=== Section Start ===

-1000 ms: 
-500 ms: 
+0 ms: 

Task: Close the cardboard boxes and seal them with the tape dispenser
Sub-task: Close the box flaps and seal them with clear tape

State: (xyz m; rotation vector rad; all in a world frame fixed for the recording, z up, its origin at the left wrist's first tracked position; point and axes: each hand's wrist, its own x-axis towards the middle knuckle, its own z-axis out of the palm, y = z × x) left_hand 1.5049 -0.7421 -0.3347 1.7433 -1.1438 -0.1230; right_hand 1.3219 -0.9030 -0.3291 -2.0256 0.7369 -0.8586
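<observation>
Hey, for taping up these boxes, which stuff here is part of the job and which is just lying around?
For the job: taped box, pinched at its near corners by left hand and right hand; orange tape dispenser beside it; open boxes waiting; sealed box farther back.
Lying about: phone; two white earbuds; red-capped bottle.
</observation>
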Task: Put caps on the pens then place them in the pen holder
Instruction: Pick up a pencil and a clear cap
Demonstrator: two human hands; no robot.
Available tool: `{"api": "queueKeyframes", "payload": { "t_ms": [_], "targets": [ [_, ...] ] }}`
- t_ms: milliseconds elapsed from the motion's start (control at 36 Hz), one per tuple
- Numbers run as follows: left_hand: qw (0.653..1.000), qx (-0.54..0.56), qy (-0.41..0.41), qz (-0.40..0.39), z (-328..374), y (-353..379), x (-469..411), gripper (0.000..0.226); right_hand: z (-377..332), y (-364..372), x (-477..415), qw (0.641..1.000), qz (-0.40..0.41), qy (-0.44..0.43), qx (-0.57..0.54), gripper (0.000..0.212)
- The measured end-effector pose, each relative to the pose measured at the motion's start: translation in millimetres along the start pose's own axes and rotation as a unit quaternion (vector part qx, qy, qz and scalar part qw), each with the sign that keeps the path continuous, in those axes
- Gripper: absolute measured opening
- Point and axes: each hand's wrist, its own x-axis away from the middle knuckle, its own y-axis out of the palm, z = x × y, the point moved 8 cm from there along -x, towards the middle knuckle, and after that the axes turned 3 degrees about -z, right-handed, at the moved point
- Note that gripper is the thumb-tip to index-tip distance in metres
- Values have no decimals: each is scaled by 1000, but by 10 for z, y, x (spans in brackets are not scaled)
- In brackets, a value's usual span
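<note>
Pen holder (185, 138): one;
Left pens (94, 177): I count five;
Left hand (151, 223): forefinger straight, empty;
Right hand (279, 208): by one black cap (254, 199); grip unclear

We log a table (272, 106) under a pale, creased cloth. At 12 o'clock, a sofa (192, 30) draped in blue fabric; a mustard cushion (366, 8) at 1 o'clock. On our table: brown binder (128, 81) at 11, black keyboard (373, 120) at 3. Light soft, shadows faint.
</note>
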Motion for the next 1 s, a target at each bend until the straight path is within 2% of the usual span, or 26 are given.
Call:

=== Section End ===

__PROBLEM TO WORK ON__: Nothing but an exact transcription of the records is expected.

__RESULT BELOW__:
-1000 ms: 
-500 ms: 
+0 ms: 

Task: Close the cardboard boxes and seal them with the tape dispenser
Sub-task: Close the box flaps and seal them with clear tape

State: (xyz m; rotation vector rad; all in a world frame fixed for the recording, z up, its origin at the left wrist's first tracked position; point and axes: each hand's wrist, its own x-axis towards the middle knuckle, its own z-axis out of the palm, y = z × x) left_hand 1.5049 -0.7421 -0.3347 1.7433 -1.1438 -0.1230; right_hand 1.3219 -0.9030 -0.3291 -2.0256 0.7369 -0.8586
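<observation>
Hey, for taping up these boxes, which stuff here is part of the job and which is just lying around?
For the job: taped box, pinched at its near corners by left hand and right hand; orange tape dispenser beside it; open boxes waiting; sealed box farther back.
Lying about: phone; two white earbuds; red-capped bottle.
</observation>
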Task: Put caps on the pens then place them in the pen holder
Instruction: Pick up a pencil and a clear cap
Demonstrator: two human hands; no robot.
Available tool: `{"api": "queueKeyframes", "payload": { "t_ms": [_], "targets": [ [_, ...] ] }}`
- t_ms: milliseconds elapsed from the motion's start (control at 36 Hz), one per tuple
- Numbers run as follows: left_hand: qw (0.653..1.000), qx (-0.54..0.56), qy (-0.41..0.41), qz (-0.40..0.39), z (-328..374), y (-353..379), x (-469..411), gripper (0.000..0.226); right_hand: z (-377..332), y (-364..372), x (-477..415), qw (0.641..1.000), qz (-0.40..0.41), qy (-0.44..0.43), qx (-0.57..0.54), gripper (0.000..0.212)
- The measured end-effector pose, each relative to the pose measured at the motion's start: translation in millimetres along the start pose's own axes and rotation as a unit quaternion (vector part qx, qy, qz and scalar part qw), each with the sign that keeps the path continuous, in those axes
- Gripper: absolute measured opening
- Point and axes: each hand's wrist, its own x-axis away from the middle knuckle, its own y-axis out of the palm, z = x × y, the point moved 8 cm from there along -x, towards the middle knuckle, and after that the axes turned 3 degrees about -z, right-handed, at the moved point
- Note that gripper is the thumb-tip to index-tip distance in metres
- Values have no decimals: each is scaled by 1000, but by 10 for z, y, x (spans in brackets are not scaled)
- In brackets, a value's usual span
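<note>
Pen holder (185, 138): one;
Left pens (94, 177): I count five;
Left hand (151, 223): forefinger straight, empty;
Right hand (279, 208): by one black cap (254, 199); grip unclear

We log a table (272, 106) under a pale, creased cloth. At 12 o'clock, a sofa (192, 30) draped in blue fabric; a mustard cushion (366, 8) at 1 o'clock. On our table: brown binder (128, 81) at 11, black keyboard (373, 120) at 3. Light soft, shadows faint.
</note>
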Motion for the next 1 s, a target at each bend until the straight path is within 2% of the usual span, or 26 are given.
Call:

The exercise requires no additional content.